**EXERCISE DIRECTIONS**
For this exercise, print all of the data exactly as given.

**INFORMATION SUPPLIED**

··········

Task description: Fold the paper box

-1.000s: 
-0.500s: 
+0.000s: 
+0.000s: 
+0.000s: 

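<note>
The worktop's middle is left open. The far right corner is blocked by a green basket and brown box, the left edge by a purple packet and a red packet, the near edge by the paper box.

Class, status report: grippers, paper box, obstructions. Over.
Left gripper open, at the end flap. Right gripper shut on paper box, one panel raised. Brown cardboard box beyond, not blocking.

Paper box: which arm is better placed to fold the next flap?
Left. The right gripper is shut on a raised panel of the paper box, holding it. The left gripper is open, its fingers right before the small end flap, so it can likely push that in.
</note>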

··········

**SOLVED PROBLEM**
Task description: Fold the paper box

-1.000s: 
-0.500s: 
+0.000s: 
+0.000s: 
+0.000s: 

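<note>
The worktop's middle is left open. The far right corner is blocked by a green basket and brown box, the left edge by a purple packet and a red packet, the near edge by the paper box.

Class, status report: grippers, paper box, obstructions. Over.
Left gripper open, at the end flap. Right gripper shut on paper box, one panel raised. Brown cardboard box beyond, not blocking.

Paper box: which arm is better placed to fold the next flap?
Left. The right gripper is shut on a raised panel of the paper box, holding it. The left gripper is open, its fingers right before the small end flap, so it can likely push that in.
</note>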

Nothing more belongs to this exercise.